Research your radiator's configuration to see if they are stacked or sandwiched.
Be cautious "pressure washing" any finned coils as bent fins can be di$a$trou$.
Inspect the coils from the engine side as there could be grime that is not cleanable through the outer side. Check for drizzle from blow-by slobber tube etc.


I helped one fellow with an overheating tow vehicle. He'd flushed the water side, and sprayed out his A/C condenser well (sandwiched in front of radiator). We removed the grill fascia and fan cowling only to flush out (from engine side) a mound of silt and debris particularly near the sides near the tanks. We added some distilled H2O, he'd estimated his mixture wrong. It never overheated again.


I used to maintain some DOD equip. that simply wouldn't stay on-line with a 50/50 glycol mix in the summer heat.


Insure you coolant mixture is correct. Use a specific gravity tester. Water is a far better conductor and mover of heat than ethylene glycol. The optimal mixture ratio would be only for the maximum temp to increase boiling point and minimum temp to avoid freezing and prevent corrosion. Any increase over 40%-50% decreases heat removal efficiency.


Sounds like your trying other methods like downshifting and slowing down, removing some other heat loads.
Some manuals prefer closer to 2k RPM for long steep grades.
Yes the intercooler is piped in-between the turbo and head. Naturally your air filter is clean.

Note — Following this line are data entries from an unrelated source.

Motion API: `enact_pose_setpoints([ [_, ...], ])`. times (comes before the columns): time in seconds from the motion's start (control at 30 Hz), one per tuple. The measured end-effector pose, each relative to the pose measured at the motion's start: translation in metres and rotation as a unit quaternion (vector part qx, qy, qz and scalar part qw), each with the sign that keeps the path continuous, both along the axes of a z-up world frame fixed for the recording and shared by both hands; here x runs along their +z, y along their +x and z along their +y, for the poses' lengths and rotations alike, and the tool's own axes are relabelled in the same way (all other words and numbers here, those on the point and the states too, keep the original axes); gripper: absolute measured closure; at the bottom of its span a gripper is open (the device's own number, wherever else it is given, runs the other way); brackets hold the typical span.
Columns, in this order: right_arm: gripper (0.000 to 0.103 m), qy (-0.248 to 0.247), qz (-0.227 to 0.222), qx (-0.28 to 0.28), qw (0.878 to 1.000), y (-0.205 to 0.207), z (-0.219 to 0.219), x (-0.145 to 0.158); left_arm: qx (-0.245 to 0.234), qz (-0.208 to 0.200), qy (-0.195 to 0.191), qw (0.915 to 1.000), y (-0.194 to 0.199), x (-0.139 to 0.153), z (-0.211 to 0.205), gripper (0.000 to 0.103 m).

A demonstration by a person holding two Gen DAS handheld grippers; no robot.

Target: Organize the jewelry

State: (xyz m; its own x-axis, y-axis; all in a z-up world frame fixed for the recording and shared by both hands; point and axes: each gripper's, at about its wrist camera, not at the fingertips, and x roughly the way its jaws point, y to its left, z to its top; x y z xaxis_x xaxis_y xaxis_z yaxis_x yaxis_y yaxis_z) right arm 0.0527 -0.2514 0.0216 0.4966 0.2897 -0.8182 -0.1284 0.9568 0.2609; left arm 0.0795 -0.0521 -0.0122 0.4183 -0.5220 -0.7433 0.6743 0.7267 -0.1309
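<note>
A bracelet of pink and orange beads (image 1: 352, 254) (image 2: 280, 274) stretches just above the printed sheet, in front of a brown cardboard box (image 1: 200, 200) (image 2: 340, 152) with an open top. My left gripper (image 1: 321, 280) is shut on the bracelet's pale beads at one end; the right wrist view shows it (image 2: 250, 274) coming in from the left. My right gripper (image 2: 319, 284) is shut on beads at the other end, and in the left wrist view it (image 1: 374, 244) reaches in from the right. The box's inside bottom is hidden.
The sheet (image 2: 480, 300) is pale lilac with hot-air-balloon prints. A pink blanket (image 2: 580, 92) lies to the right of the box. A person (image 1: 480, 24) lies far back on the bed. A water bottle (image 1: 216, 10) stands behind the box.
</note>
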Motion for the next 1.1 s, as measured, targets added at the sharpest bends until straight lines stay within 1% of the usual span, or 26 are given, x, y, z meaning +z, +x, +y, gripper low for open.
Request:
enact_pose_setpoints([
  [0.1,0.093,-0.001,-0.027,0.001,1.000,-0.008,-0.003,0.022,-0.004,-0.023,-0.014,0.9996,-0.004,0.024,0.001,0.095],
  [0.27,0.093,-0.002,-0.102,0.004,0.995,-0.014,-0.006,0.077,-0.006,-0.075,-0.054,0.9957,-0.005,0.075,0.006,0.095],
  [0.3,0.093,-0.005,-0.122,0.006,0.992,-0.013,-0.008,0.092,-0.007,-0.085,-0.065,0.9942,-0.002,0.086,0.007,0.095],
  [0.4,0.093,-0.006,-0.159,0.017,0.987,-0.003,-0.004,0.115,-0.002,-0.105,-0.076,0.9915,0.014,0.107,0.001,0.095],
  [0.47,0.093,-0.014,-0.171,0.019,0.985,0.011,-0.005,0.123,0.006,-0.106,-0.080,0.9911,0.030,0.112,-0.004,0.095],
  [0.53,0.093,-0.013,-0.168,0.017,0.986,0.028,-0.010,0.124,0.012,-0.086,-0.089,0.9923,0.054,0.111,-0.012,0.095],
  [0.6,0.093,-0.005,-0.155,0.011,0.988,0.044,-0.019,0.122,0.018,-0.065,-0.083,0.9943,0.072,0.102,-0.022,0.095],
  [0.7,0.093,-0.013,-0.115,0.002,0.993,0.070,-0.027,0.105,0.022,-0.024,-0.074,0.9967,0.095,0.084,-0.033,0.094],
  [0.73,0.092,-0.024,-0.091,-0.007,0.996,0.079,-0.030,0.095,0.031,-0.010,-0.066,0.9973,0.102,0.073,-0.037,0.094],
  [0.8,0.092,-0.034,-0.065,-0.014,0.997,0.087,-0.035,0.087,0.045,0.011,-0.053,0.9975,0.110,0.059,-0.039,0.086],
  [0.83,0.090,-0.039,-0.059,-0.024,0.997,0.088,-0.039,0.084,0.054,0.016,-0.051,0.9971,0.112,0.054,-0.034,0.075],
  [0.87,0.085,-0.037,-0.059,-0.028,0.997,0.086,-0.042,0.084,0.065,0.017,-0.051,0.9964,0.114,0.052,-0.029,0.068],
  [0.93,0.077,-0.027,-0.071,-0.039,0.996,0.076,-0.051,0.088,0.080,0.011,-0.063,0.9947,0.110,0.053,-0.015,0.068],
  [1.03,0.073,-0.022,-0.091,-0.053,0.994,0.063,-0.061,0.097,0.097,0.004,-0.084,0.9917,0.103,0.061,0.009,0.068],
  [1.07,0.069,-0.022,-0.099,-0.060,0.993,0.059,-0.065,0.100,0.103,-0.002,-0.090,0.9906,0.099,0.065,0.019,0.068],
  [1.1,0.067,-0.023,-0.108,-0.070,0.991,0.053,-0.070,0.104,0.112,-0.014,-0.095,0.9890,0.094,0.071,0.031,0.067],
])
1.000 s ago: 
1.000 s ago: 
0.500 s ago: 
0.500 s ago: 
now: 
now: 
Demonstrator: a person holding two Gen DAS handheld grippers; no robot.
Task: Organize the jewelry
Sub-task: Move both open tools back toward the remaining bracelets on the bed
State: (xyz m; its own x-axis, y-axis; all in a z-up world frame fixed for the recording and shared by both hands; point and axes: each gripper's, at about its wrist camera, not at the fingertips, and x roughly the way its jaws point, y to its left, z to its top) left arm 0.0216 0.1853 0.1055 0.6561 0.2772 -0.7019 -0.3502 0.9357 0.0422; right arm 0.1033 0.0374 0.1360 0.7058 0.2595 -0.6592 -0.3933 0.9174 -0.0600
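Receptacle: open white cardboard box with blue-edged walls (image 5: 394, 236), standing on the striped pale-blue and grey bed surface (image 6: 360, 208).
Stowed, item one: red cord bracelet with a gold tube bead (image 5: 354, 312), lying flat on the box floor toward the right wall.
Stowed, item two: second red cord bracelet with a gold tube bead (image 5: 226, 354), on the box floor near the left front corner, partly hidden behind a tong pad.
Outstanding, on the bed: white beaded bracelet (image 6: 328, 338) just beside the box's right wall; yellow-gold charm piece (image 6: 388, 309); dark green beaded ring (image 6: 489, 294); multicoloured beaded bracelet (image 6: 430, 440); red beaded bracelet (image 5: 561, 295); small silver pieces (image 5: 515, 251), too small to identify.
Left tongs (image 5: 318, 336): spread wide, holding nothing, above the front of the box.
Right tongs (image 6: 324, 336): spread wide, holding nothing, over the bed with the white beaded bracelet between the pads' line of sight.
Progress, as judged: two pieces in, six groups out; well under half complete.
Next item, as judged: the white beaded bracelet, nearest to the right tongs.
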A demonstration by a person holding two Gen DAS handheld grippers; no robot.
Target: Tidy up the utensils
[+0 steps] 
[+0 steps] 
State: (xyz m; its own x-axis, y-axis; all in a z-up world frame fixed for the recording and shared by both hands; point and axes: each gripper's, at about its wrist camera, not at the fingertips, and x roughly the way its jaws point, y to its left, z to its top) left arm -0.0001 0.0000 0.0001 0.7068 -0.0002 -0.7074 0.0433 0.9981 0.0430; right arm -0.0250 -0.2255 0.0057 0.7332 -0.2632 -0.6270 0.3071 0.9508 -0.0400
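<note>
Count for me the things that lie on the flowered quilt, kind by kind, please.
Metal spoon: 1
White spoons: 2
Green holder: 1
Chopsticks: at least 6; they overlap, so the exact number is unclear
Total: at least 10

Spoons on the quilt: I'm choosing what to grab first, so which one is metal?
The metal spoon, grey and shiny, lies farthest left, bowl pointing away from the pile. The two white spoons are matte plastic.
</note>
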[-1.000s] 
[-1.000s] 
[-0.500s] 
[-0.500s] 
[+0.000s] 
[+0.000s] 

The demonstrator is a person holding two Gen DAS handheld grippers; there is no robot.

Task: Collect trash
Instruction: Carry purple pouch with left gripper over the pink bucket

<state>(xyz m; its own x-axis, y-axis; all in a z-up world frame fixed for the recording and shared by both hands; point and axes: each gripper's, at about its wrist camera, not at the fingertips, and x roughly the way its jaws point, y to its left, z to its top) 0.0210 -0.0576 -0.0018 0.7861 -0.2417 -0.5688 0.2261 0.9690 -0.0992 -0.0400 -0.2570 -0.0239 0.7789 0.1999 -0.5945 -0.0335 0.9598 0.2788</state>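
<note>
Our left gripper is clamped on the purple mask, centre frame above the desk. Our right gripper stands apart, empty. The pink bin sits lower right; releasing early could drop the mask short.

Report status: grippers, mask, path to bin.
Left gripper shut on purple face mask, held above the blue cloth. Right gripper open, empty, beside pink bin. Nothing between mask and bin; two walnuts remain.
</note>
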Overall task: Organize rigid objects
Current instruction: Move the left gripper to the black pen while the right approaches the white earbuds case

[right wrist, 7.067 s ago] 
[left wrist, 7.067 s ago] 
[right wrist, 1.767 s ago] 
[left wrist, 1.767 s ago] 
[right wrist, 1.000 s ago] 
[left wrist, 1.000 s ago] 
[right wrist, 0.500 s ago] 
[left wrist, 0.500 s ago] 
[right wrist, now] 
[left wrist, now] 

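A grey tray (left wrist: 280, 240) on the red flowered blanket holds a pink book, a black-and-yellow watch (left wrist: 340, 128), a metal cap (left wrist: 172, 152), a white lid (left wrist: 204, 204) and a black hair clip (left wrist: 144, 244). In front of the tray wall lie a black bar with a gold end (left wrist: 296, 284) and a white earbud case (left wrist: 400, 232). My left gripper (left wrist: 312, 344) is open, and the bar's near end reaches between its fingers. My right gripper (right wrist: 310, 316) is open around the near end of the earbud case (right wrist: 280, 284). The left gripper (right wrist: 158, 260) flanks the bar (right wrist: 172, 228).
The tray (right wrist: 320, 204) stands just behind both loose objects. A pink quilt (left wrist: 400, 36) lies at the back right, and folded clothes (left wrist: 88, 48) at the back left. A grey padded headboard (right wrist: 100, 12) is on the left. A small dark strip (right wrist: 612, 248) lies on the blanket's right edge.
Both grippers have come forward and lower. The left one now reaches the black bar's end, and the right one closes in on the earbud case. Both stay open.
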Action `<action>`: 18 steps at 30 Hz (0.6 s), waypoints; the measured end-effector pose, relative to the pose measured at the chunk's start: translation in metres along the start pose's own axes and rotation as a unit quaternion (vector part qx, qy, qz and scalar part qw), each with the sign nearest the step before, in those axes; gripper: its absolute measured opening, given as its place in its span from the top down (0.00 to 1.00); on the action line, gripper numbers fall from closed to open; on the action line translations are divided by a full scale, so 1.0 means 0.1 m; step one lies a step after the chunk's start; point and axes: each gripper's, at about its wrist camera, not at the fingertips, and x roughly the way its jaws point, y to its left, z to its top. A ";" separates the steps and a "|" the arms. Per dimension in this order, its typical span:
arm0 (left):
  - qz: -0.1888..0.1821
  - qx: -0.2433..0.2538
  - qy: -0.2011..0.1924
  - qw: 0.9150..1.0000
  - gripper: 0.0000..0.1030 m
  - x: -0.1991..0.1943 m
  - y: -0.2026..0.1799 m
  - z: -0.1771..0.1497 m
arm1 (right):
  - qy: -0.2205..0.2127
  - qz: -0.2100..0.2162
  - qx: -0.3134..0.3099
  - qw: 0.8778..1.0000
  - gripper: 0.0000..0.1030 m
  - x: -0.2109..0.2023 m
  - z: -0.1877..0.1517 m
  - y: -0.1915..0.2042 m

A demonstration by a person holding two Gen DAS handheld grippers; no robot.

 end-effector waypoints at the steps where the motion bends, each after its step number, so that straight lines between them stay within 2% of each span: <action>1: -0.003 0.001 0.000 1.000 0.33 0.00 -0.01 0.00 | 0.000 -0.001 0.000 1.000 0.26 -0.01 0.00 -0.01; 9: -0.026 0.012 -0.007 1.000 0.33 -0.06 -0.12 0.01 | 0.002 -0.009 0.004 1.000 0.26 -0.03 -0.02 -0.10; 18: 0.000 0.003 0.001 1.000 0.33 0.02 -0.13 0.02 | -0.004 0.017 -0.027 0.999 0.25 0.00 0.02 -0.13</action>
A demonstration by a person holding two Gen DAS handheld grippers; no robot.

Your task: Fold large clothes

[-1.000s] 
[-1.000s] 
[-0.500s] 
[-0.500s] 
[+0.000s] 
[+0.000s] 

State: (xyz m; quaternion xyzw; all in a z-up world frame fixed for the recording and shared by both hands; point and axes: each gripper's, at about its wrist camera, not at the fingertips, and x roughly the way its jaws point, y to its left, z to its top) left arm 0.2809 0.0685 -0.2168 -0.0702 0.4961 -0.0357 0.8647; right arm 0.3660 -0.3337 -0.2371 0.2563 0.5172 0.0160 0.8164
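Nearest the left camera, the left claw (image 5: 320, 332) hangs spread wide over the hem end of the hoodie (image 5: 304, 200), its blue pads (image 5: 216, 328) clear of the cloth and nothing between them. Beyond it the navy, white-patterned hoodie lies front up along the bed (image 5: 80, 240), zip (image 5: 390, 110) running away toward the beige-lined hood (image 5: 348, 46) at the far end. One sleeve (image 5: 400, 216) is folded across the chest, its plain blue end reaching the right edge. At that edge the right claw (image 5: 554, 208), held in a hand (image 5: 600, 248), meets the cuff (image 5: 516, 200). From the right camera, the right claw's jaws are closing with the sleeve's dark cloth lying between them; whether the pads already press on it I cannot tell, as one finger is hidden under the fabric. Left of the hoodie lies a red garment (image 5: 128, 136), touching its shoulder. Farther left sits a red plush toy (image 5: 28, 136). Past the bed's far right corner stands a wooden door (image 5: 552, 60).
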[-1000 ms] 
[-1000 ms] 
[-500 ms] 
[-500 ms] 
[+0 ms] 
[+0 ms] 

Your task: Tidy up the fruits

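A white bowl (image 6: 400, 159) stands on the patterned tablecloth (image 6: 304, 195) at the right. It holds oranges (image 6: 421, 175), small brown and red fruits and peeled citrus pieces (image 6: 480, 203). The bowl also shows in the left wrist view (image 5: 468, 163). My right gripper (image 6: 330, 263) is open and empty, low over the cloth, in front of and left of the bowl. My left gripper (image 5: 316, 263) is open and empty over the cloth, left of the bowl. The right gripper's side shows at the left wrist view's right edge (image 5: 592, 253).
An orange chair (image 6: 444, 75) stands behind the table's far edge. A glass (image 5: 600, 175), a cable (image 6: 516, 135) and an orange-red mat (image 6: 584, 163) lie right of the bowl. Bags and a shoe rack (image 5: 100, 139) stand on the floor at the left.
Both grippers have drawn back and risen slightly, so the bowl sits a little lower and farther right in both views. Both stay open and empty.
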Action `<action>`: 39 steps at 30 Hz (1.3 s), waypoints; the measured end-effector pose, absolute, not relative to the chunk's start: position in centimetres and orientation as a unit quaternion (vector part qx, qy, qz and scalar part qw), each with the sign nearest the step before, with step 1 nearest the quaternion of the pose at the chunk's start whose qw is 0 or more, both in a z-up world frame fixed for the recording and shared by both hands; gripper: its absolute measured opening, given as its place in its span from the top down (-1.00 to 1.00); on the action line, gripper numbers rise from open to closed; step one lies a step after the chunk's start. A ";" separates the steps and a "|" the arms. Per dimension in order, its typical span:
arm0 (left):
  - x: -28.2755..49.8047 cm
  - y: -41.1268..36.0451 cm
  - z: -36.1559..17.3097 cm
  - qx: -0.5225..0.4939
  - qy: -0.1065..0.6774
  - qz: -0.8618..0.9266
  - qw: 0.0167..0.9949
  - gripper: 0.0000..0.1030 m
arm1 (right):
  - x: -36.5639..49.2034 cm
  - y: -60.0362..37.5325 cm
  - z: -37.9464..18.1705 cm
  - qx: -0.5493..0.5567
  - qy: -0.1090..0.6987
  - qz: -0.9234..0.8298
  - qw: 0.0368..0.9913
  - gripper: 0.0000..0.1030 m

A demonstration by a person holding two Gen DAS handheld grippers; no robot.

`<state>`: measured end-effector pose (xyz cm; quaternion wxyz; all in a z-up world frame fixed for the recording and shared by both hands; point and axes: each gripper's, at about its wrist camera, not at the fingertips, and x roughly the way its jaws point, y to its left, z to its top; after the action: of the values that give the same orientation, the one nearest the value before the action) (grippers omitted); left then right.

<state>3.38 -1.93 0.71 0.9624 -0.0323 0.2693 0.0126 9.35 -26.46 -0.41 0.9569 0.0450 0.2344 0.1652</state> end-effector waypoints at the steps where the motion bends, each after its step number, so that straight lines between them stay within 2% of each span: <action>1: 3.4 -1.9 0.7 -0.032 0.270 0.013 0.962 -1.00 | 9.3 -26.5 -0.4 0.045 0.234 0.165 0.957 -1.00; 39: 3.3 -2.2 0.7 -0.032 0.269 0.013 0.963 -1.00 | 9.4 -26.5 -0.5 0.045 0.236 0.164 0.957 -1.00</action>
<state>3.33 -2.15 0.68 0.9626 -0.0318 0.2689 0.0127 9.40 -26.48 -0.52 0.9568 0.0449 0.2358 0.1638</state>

Aux. fans sound expensive. Our local Metro Hybrid buses use some monstrous cooling fans. Although they're mounted inside the compartment they sound like afterburners... LOL


I wouldn't recommend the water misting thing, doesn't seem practical to have that much distilled water around. I once attended a church where some retired engineer in the congregation thought he'd save them some cooling moneys. He set some sprinklers near the condensing units. What a mess, through evaporation, sure there are latent BTU's short term, but the residual calcium carbonate left on the fin$ wa$ like in$ulation. Water & associated sewer charges, well enough said.


Best of luck.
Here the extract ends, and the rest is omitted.